The Monthly Report
Bitcoin and Markets - Jan. 2023
2023 is here!
Bitcoin has once again made itself known in the new year. It’s off to a hot start in 2023, gaining nearly 30% in January alone.
On New Year’s Eve, bitcoin was still near lows it previously touched in mid-November. It opened January at $16,547.91. With the monthly close in the books, the world’s largest cryptocurrency by market cap ended January at $23,127.28.
14 Years Old
January is significant.
In January 2009, Satoshi Nakamoto released the first block of bitcoin transactions known as “The Genesis Block.”
Within a week, he was collaborating with fellow software developer Hal Finney and the two went to work getting the bitcoin network up and running.
Hal even tweeted this:
14 years later…
…a pattern has emerged.
The first bitcoin transaction in exchange for a good or service didn’t occur until more than a year after the network was online.
On May 22, 2010, someone paid 10,000 bitcoin for some pizza!?!? May 22nd is now known as Bitcoin Pizza Day. Roughly a year after that, we finally had developed trading markets around bitcoin.

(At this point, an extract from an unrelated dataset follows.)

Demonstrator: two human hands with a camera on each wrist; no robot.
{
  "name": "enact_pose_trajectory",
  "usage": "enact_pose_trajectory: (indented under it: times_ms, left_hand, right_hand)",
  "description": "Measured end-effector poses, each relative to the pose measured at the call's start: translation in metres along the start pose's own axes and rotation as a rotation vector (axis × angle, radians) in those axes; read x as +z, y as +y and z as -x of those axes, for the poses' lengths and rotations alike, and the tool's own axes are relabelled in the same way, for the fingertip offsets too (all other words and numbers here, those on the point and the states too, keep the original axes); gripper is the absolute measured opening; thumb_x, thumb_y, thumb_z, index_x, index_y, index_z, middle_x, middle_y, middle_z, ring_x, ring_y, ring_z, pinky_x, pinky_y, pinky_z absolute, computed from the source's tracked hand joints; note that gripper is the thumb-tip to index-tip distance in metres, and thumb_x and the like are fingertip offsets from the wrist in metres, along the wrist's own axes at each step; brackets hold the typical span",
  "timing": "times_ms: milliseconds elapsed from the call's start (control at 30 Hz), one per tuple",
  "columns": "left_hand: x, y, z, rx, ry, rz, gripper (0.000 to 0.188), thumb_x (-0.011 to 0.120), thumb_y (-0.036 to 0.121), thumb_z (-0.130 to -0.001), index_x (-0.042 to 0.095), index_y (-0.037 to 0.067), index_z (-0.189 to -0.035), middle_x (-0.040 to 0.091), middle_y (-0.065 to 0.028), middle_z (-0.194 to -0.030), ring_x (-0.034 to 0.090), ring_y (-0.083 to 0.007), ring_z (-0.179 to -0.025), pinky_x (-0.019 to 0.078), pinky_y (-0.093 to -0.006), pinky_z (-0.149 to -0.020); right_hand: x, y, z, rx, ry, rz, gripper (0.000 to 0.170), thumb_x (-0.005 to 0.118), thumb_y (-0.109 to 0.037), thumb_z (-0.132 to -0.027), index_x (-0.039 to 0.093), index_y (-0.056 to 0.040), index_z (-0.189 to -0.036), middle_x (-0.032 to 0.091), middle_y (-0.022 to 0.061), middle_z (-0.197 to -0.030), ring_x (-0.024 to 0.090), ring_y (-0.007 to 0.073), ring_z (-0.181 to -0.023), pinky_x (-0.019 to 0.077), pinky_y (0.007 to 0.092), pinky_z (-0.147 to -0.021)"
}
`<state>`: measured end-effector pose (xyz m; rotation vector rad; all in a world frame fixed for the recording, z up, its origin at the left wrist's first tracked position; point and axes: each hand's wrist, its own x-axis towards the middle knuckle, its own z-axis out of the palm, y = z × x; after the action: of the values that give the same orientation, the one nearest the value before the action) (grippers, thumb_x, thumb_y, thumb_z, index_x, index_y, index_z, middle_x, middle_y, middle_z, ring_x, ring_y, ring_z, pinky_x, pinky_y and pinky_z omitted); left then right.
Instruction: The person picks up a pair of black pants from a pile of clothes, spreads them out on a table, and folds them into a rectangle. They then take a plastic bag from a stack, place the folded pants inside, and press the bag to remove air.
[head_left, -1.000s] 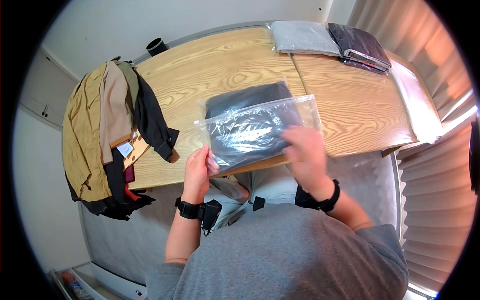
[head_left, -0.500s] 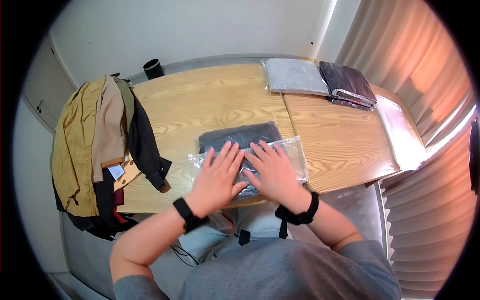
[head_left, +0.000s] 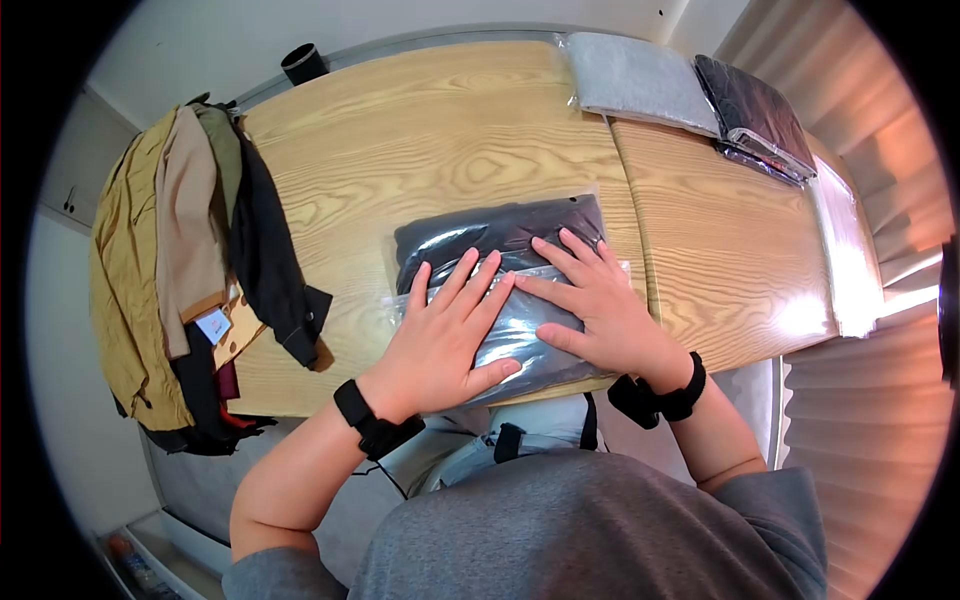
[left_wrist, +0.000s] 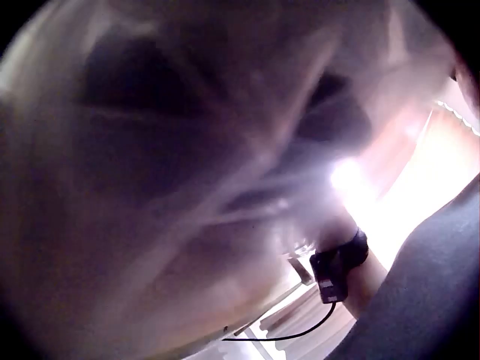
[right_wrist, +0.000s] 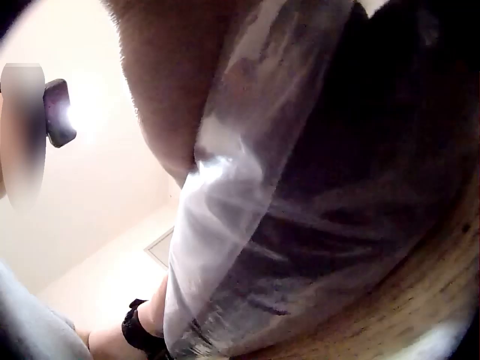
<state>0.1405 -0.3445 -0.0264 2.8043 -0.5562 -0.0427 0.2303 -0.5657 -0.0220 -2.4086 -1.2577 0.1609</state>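
A dark folded garment (head_left: pixel 470 232) lies inside a clear plastic zip bag (head_left: pixel 392 262) near the front edge of the table. My left hand (head_left: pixel 432 345) rests flat on the bag's left half, fingers spread and pointing away from me. On the right half, my right hand (head_left: pixel 605 318) also presses palm down with straight fingers, its thumb toward the left hand. The bag's zip edge runs across beneath both hands, partly hidden by them. Shiny plastic over dark cloth (right_wrist: pixel 337 202) fills much of the right wrist view; the left wrist view shows it blurred, close up.
Several garments (head_left: pixel 180 270) hang over the table's left end, with a white tag (head_left: pixel 213 325). At the back right lie a bagged grey garment (head_left: pixel 640 82) and a dark bagged stack (head_left: pixel 757 115). Clear plastic (head_left: pixel 848 250) covers the right edge. A black cylinder (head_left: pixel 304 64) stands behind the table.
My left hand has let go of the bag's near left corner, and my right hand has come down. Both now lie flat on the bag, slightly farther apart than half a second ago.
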Motion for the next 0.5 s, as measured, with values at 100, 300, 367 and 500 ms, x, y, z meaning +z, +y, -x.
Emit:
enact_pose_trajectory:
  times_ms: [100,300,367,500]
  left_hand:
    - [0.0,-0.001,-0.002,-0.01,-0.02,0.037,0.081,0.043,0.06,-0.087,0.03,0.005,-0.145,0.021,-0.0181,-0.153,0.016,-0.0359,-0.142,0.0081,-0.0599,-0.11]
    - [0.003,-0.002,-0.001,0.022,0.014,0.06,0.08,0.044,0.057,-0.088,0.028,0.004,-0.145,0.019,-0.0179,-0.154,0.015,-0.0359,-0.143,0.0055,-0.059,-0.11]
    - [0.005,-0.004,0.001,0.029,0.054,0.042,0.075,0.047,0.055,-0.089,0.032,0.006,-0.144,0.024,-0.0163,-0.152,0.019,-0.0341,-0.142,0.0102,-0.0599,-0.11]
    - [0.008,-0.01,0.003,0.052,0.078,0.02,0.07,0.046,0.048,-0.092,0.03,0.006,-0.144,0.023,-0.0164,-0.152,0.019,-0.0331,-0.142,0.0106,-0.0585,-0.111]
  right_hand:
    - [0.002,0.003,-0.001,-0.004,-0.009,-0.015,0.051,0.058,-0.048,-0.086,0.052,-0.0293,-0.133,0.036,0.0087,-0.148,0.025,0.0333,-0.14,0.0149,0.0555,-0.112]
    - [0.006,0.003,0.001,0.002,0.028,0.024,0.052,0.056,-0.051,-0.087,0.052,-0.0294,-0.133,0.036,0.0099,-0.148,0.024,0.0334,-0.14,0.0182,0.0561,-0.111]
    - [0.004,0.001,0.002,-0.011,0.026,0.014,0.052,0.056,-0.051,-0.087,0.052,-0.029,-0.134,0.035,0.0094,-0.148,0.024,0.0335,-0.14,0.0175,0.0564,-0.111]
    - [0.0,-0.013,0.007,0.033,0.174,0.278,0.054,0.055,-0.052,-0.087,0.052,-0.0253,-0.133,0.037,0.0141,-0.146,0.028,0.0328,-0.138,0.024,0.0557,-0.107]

Trading markets, combined with aspects of bitcoin’s built-in monetary policies such as the bitcoin halving, have established a year over year trend of three up years followed by one down year.
We just wrapped a down year…
History would say that bitcoin rallies in 2023. The FTX collapse, on top of an already bloody second half of 2022 due to other failed crypto lenders, have even primed bitcoin to touch two-year lows, leaving a lot of room for upside in the year ahead.
Exact price points asides though, it’s important to note where we are in the bitcoin halving cycle. Bitcoin follows a four-year market cycle based around something called the halving. I’ve written more in depth about the halving but it’s important to note we’re about a year and a half out from the next halving event.
You can dive deeper into why that’s significant here but, for now, know that 2023 will be a year where traders, long term holders, and newcomers alike all start paying a lot of attention to the halving. People will try to predict price action before, during, and after it but the only thing that’s proven true historically is that, on a long enough timeline, bitcoin’s price appreciates between halvings.